Onlardan hiçbir tepki alamayan Subaru ise öylece pozunu sürdürüyordu. İlk kımıldayan kaybedecekmişçesine bu yarışın kazananı olmaya kararlıydı.
İşte bu şekilde sessizlik içerisinde geçen yaklaşık on saniyenin sonunda iki kız önce birbirlerine baktı, sonra da,
[???: İyi ama…… biz seni zaten… tanıyoruz?]
[????: Kendini tanıtmak için biraz fazla geç kalmadın mı?]
[Subaru: Vuaaaa!?]
Ve böylece şen şakrak tanıtımından bir anda kopan Subaru’nun düşünceleri bu iniltiye döküldü.
※ ※ ※ ※ ※ ※ ※ ※ ※ ※ ※ ※ ※
――Durumun ciddiyetinin belli oluşu yalnızca bir müddet sonra gerçekleşti.
Subaru kendini tanıtma şeklinden oldukça gurur duyuyordu fakat aldığı karşılığı görünce boynunu bükmeden edememişti. Ancak iki kızdan aynı şeyi yeniden işittikten sonra neden böylesine şaşırdıkları anlaşılmıştı.
Onun ve kızların hatıraları farklıydı―― Subaru onlarla yeni tanıştığını sanırken onlar zaten Subaru’nun kim olduğunu biliyordu.
Elbette Subaru cephesinde böyle bir hatıra yoktu. Bu da demek oluyordu ki――
[???: Başka bir deyişle, Subaru…… hiçbir şey hatırlamıyorsun, öyle mi? Bu kuleyi, Pristella’da yaşananları…… ve hatta, Ram’ı, Beatrice’i…… ve beni de?]
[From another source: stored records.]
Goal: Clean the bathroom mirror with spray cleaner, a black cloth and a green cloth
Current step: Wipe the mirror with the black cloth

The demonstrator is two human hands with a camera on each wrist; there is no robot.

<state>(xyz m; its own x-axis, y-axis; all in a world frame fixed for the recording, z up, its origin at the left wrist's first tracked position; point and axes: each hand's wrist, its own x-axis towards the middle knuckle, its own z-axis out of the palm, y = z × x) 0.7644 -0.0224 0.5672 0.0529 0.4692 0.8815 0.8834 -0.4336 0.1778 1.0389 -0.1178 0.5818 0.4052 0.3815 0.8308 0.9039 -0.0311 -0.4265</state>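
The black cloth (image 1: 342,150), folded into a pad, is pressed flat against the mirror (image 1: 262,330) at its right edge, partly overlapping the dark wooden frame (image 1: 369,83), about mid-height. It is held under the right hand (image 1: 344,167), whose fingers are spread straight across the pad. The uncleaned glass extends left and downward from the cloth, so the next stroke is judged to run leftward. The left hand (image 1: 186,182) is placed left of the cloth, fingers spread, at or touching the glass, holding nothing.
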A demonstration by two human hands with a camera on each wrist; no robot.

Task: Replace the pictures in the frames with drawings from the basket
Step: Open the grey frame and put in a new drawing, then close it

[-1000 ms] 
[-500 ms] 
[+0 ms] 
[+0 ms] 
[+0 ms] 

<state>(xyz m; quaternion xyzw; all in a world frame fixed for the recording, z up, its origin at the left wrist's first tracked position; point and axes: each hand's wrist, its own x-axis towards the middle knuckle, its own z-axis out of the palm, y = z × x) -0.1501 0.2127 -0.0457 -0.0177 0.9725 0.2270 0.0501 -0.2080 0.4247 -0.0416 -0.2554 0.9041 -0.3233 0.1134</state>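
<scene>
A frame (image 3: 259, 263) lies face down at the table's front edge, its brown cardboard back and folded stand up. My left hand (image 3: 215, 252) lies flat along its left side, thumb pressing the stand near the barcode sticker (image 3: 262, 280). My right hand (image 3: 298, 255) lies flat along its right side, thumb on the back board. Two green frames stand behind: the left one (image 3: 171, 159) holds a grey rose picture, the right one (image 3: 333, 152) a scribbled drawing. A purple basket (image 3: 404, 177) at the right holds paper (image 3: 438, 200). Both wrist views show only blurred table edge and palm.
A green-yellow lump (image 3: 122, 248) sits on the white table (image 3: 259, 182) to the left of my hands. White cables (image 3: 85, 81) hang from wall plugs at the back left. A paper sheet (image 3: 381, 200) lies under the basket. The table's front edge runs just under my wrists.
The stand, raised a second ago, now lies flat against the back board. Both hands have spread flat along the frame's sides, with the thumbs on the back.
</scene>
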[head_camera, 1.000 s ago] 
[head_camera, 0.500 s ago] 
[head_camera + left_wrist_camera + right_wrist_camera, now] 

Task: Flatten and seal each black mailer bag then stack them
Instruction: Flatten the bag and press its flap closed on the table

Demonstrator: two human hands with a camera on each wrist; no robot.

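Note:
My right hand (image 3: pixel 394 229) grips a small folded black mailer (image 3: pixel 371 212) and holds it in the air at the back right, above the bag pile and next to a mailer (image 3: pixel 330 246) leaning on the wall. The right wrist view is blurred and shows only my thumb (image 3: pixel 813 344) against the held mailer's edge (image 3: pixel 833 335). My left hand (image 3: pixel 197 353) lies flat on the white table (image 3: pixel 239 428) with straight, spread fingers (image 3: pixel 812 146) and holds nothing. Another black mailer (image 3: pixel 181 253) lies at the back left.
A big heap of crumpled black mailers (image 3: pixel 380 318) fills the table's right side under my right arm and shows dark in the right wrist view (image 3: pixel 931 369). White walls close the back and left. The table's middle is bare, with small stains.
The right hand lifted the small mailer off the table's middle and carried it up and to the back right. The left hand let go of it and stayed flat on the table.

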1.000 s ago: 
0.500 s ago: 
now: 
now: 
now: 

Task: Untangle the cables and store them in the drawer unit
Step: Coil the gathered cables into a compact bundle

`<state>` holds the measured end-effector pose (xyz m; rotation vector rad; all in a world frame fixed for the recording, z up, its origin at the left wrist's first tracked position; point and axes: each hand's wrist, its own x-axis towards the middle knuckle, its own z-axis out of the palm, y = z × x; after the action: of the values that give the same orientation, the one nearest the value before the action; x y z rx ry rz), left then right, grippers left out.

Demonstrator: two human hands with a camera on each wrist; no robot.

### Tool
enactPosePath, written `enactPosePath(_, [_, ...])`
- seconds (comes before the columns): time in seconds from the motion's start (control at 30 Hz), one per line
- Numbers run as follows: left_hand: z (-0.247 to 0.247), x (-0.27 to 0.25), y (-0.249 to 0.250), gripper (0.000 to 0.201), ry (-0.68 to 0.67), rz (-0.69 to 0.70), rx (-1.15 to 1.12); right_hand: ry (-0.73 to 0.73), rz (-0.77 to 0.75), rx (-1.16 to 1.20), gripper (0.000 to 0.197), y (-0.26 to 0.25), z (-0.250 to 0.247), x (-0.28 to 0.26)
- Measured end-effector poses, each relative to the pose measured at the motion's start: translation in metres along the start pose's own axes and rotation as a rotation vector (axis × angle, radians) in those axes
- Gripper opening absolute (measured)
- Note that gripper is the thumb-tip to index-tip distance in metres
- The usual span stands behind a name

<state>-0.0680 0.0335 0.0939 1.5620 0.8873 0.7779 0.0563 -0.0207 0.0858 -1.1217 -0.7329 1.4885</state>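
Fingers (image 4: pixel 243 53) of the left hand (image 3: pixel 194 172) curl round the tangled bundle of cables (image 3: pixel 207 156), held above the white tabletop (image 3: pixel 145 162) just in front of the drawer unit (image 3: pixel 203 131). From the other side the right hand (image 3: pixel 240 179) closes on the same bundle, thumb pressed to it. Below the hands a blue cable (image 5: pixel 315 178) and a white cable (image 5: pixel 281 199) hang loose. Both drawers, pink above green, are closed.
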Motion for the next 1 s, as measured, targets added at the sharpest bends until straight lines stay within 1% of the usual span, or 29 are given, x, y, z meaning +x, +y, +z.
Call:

[Subaru: Uuum…… aynen, şey, öyle görünüyor, evet.]
[???: ――――]
Subaru’nun dizlerini güzelce katlayıp otururken kekeleyerek verdiği bu yanıtı işiten güzel kızın gözleri irileşti. Gözbebeklerinin şiddetle titreyişini görmek, Subaru’nun kalbinde yoğun bir suçluluk hissi doğuruyordu.
Ancak Subaru’nun yanıtı karşısında şok olan tek kişi o değildi.
[????: Anıların…… gitti mi? Yok artık, bunun yaşanması mümkün değil……]
Bu şekilde fısıldayan kişi, solgun yüzlü küçük kızdı.
Güzel kızdan daha da kafası karışık olan küçük kız, şaşkınlığından kurtulamıyordu.
Sarmaşıklardan oluşan yatağın kenarında oturan küçük kız, Subaru’nun yanı başında durarak hafifçe kıyafetinin kollarını çekiştiriyordu. Onun narin parmaklarının ufaktan titrediğini gören Subaru ise kalbinde bir acı duyuyordu.
[Subaru: ――――]
Şaşkın ve ne yapacağını bilemez halde karşısında duran iki kıza söyleyecek bir şeyler bulmaya çalışıyor ama maalesef aklına hiçbir şey gelmiyordu. Dürüst olmak gerekirse başından aşağı öyle çok soğuk su dökülmüştü ki boğulmak için kafiydi.
――Başlangıçta başına gelen şeyin “Yalnızca bir Paralel Dünyaya ışınlanmak” olduğunu düşünmüştü.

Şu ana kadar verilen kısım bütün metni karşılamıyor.